Traceroute over MPLS cloud

In a traditional MPLS VPN cloud, it is always understood that the core is BGP free and doesn’t hold any VPN specific information. Any core MPLS router will only have reachability information about the PE and P routers within the same domain.  

So how does a traceroute triggered from a CE list all the nodes within MPLS core?.

In the above MPLS VPN topology, CE1 and CE2 belong to a VRF with PE1 and PE2 as Provider Edge nodes. P1, P2 and P3 being core nodes don’t have any reachability information about CE1 or CE2. But when a trace route is triggered from CE1 to CE2 and if TTL propagation is not disabled on PE routers, the trace output in CE1 will list all routers along the path within MPLS cloud.

CE1#traceroute 192.168.6.6 source 192.168.1.1 numeric

Type escape sequence to abort.

Tracing the route to 192.168.6.6

VRF info: (vrf in name/id, vrf out name/id)

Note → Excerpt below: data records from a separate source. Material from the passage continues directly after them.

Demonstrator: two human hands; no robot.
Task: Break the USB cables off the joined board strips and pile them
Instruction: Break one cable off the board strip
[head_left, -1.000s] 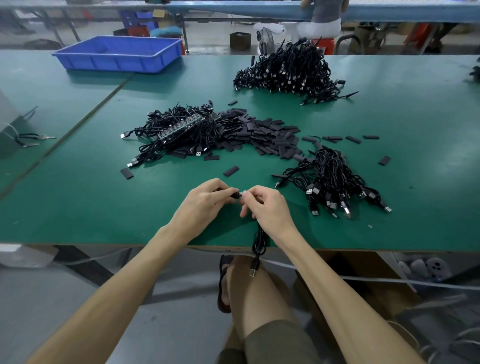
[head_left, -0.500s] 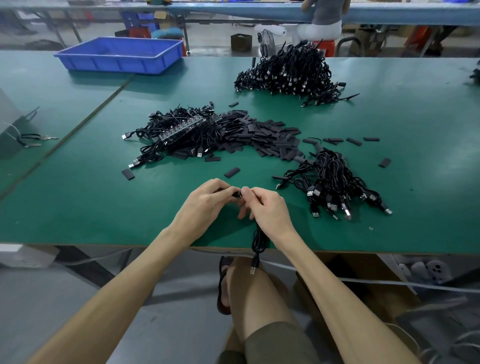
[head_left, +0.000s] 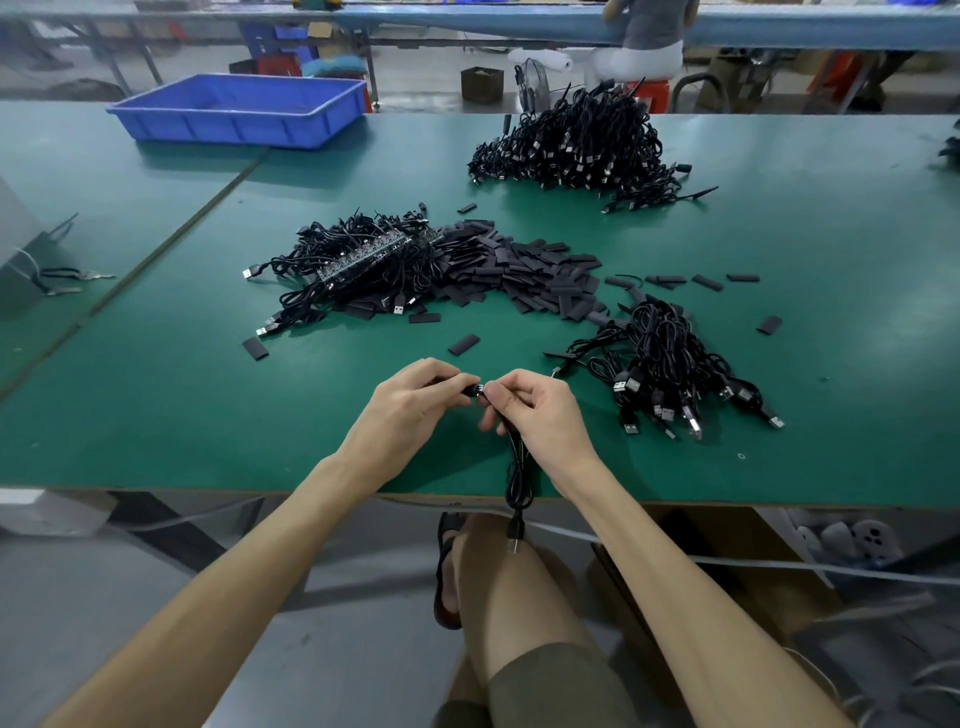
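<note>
The left grip (head_left: 410, 405) pinched a small dark end piece (head_left: 475, 389). The right grip (head_left: 540, 410) pinched the one USB cable (head_left: 517, 478) beside it. The cable looked soft, light and floppy, so best held near its stiff end. Past the grips, the counter (head_left: 156, 415) held three heaps: right heap (head_left: 670, 364), middle heap (head_left: 415, 270) with one board strip (head_left: 363, 257), far heap (head_left: 576, 145).

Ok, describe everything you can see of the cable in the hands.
The cable is thin, black, bundled in slack loops. Both the left hand and right hand pinch its upper end above the green table; what sits at that end is mostly hidden. The loops hang past the near edge, ending in a metal-tipped USB plug.
</note>
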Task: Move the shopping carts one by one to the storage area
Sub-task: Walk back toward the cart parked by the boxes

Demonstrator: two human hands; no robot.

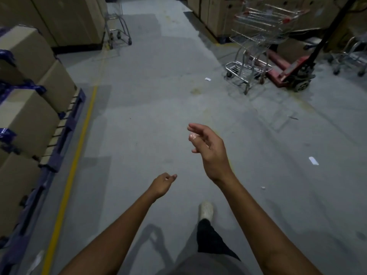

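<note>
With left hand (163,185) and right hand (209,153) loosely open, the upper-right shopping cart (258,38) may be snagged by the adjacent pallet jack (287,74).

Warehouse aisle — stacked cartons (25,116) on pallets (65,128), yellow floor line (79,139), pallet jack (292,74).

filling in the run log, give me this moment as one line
stage: empty-handed | left grip: open, empty | right grip: open, empty | cart: ahead right, by pallet jack
</note>
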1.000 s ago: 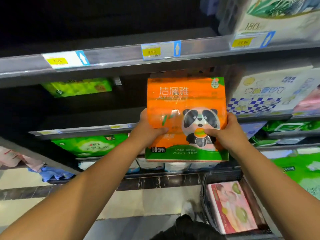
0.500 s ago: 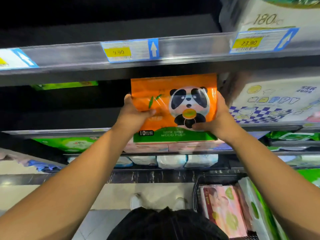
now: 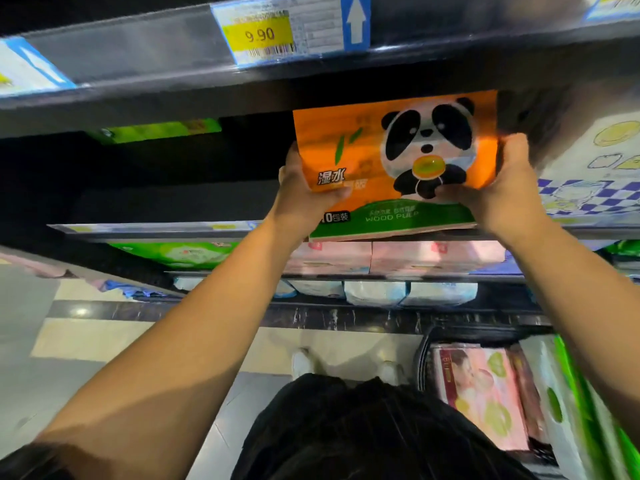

  1 192.168.12.2 0 msec 0 msec 0 msec

  2 10.1.23.3 [MPLS: Labels 19/22 Exp 0] 1 msec 1 msec 1 msec

  3 10.1.34.4 [MPLS: Labels 19/22 Exp 0] 1 msec 1 msec 1 msec

  4 192.168.56.5 [MPLS: Label 22 Exp 0] 0 msec 0 msec 0 msec

  5 192.168.56.6 2 msec *  2 msec

CE1#

So it appears that the P routers, even though they don’t have reachability information for the VPN prefixes still were able to send ICMP error message (Remember, ICMP error message “TTL expired” plays a key role in trace route) back to CE nodes.

So, How does it work?

The default behavior of any LSR on receiving a packet with TTL=1 on top label will drop the packet and send ICMP error message to source of the packet. But when the packet is VPN traffic (with more than 1 label), the LSR will perform the below,

• Buffer the label stack from incoming packet (the packet received with TTL=1)
• Generate ICMP error message with source as its own address and destination as source address from received packet.
• Append all labels from bottom of label stack (that was buffered earlier in step 1) with TTL=255 except the top one.
• Get the top label from buffered label stack and perform local LFIB lookup to get the label to swap and the associated next hop.
• Append the new label to the top of stack with TTL=255 and send across.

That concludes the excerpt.